Your task ▸ Give again, word for word, each line from the top of the listing through the line that holds "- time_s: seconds".

Material provided ▸
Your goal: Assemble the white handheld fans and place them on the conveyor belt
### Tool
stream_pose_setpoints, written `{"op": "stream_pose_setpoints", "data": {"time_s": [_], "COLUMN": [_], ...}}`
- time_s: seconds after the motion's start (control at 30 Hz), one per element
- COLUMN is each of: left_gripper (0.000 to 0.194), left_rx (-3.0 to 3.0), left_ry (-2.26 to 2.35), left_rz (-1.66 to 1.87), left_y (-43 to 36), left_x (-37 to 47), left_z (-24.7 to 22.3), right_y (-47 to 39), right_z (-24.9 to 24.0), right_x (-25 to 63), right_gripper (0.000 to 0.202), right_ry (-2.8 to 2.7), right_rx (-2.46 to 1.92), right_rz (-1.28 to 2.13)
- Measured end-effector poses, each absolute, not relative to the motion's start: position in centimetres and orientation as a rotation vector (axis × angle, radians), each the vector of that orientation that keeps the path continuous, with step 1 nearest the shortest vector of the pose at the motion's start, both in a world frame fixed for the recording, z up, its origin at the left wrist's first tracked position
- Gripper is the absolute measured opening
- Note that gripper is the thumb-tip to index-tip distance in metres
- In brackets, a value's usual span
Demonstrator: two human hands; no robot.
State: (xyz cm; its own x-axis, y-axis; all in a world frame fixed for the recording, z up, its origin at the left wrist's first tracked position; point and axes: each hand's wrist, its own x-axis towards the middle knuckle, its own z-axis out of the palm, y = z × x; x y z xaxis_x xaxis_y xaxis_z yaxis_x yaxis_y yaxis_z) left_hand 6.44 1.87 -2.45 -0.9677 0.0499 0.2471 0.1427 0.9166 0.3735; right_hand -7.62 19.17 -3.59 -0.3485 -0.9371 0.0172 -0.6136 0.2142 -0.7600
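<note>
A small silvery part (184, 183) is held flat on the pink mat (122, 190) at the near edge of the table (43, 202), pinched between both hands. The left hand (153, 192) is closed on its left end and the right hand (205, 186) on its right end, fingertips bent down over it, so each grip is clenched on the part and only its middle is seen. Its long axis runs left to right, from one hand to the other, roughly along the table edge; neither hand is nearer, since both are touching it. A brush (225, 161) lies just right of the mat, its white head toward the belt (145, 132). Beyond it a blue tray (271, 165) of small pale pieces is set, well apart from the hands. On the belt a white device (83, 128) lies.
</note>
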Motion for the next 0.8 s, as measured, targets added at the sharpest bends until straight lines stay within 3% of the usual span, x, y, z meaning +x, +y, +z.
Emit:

Solution to this exercise ▸
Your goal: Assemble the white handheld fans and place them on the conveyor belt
### Tool
stream_pose_setpoints, written `{"op": "stream_pose_setpoints", "data": {"time_s": [_], "COLUMN": [_], ...}}`
- time_s: seconds after the motion's start (control at 30 Hz), one per element

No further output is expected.